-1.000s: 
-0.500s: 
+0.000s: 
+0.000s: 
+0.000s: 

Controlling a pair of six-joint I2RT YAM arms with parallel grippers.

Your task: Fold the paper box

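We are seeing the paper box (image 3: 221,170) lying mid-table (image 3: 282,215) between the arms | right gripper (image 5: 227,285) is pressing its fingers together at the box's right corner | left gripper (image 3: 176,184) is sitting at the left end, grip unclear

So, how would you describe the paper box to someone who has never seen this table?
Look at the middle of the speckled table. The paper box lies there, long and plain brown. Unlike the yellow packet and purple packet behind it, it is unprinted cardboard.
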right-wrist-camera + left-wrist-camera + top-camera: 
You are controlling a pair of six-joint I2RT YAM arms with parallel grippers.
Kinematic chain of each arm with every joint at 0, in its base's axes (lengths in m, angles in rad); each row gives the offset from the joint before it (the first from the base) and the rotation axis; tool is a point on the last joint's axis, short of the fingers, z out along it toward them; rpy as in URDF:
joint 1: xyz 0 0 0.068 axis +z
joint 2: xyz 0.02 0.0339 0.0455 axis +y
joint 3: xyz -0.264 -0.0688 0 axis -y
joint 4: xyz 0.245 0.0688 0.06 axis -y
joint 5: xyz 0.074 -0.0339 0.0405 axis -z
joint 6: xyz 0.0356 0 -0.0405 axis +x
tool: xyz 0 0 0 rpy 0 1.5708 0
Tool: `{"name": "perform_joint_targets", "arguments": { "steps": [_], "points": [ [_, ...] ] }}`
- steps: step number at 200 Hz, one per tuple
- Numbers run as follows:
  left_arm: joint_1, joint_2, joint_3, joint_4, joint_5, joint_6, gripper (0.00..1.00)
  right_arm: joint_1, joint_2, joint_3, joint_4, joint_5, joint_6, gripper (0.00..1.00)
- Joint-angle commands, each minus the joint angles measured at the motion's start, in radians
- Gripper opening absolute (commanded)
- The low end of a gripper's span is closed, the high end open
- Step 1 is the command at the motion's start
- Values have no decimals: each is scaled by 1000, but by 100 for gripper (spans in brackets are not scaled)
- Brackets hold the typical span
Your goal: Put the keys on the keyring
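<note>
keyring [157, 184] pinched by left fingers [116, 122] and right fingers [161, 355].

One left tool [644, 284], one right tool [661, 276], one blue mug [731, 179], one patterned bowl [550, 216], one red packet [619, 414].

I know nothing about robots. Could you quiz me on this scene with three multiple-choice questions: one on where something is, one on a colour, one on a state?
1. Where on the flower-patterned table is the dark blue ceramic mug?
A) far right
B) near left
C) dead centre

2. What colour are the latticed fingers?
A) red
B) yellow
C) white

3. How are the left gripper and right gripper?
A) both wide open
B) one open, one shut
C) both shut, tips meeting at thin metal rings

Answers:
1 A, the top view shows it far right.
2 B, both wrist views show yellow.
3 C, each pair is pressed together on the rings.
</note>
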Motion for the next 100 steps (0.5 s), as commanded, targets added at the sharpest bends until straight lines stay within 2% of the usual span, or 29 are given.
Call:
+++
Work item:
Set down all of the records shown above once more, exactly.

Task solution:
-1.000s: 
-0.500s: 
+0.000s: 
+0.000s: 
+0.000s: 

Controlling a pair of six-joint I2RT YAM arms with parallel grippers.

Your task: Fold the paper box

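We are seeing the paper box (image 3: 221,170) lying mid-table (image 3: 282,215) between the arms | right gripper (image 5: 227,285) is pressing its fingers together at the box's right corner | left gripper (image 3: 176,184) is sitting at the left end, grip unclear

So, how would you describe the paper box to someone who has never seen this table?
Look at the middle of the speckled table. The paper box lies there, long and plain brown. Unlike the yellow packet and purple packet behind it, it is unprinted cardboard.
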right-wrist-camera + left-wrist-camera + top-camera: 
You are controlling a pair of six-joint I2RT YAM arms with parallel grippers.
Kinematic chain of each arm with every joint at 0, in its base's axes (lengths in m, angles in rad); each row gives the offset from the joint before it (the first from the base) and the rotation axis; tool is a point on the last joint's axis, short of the fingers, z out along it toward them; rpy as in URDF:
joint 1: xyz 0 0 0.068 axis +z
joint 2: xyz 0.02 0.0339 0.0455 axis +y
joint 3: xyz -0.264 -0.0688 0 axis -y
joint 4: xyz 0.245 0.0688 0.06 axis -y
joint 5: xyz 0.074 -0.0339 0.0405 axis -z
joint 6: xyz 0.0356 0 -0.0405 axis +x
tool: xyz 0 0 0 rpy 0 1.5708 0
Tool: `{"name": "perform_joint_targets", "arguments": { "steps": [_], "points": [ [_, ...] ] }}`
- steps: step number at 200 Hz, one per tuple
- Numbers run as follows:
  left_arm: joint_1, joint_2, joint_3, joint_4, joint_5, joint_6, gripper (0.00..1.00)
  right_arm: joint_1, joint_2, joint_3, joint_4, joint_5, joint_6, gripper (0.00..1.00)
- Joint-angle commands, each minus the joint angles measured at the motion's start, in radians
- Gripper opening absolute (commanded)
- The low end of a gripper's span is closed, the high end open
- Step 1 is the command at the motion's start
- Values have no decimals: each is scaled by 1000, but by 100 for gripper (spans in brackets are not scaled)
- Brackets hold the typical span
Your goal: Put the keys on the keyring
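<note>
keyring [157, 184] pinched by left fingers [116, 122] and right fingers [161, 355].

One left tool [644, 284], one right tool [661, 276], one blue mug [731, 179], one patterned bowl [550, 216], one red packet [619, 414].

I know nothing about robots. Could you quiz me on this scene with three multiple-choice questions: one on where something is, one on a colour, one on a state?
1. Where on the flower-patterned table is the dark blue ceramic mug?
A) far right
B) near left
C) dead centre

2. What colour are the latticed fingers?
A) red
B) yellow
C) white

3. How are the left gripper and right gripper?
A) both wide open
B) one open, one shut
C) both shut, tips meeting at thin metal rings

Answers:
1 A, the top view shows it far right.
2 B, both wrist views show yellow.
3 C, each pair is pressed together on the rings.
</note>
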Motion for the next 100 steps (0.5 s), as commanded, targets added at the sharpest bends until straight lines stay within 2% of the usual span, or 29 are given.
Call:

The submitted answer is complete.